Repeat the lines of the data exactly, from the first one through the one that contains "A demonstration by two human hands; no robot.".

____ Given data

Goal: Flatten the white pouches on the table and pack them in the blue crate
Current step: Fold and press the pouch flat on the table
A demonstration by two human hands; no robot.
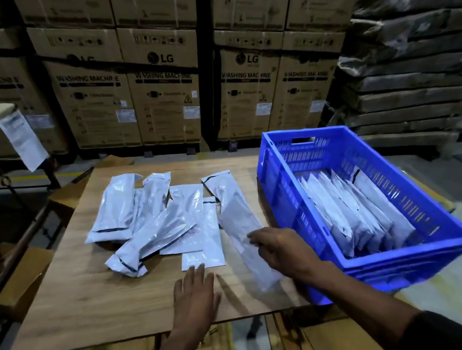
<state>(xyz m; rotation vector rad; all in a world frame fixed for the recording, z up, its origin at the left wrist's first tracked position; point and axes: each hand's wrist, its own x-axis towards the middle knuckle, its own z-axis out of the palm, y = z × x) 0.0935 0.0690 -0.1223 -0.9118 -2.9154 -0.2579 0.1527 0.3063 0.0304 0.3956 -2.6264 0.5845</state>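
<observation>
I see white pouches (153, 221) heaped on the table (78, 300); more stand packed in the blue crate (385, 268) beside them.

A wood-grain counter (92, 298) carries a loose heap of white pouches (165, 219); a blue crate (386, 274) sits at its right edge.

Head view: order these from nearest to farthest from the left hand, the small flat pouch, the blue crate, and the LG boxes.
1. Small flat pouch, at the left hand's fingertips.
2. Blue crate, to the right.
3. LG boxes, stacked behind the table.
</observation>
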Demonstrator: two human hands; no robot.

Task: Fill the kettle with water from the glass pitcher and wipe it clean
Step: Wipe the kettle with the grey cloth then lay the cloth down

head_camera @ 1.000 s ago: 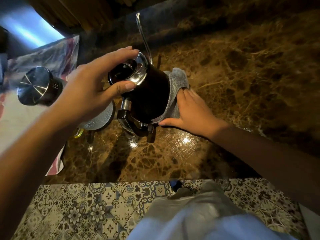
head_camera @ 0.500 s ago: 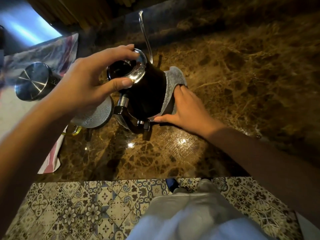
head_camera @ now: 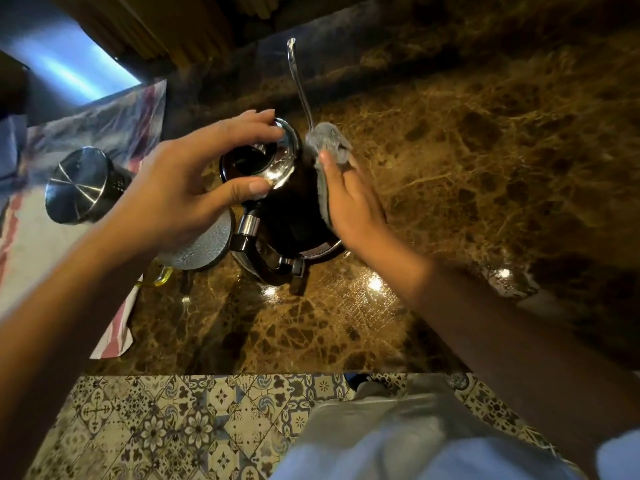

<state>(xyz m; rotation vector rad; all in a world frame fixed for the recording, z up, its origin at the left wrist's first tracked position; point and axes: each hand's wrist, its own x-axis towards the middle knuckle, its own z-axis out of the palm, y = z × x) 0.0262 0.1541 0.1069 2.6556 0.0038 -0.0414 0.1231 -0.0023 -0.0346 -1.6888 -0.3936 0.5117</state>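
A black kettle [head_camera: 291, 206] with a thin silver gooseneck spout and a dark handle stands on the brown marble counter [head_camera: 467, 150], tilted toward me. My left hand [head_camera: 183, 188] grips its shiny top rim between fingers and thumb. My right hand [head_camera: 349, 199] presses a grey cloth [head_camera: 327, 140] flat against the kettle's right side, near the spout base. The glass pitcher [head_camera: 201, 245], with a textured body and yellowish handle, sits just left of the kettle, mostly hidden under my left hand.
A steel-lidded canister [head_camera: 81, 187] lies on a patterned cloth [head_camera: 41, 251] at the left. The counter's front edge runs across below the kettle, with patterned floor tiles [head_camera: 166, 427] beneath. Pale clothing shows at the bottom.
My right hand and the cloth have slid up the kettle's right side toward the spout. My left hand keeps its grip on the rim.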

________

(Completed exercise)
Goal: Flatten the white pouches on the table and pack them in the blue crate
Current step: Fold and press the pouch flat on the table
A demonstration by two human hands; no robot.

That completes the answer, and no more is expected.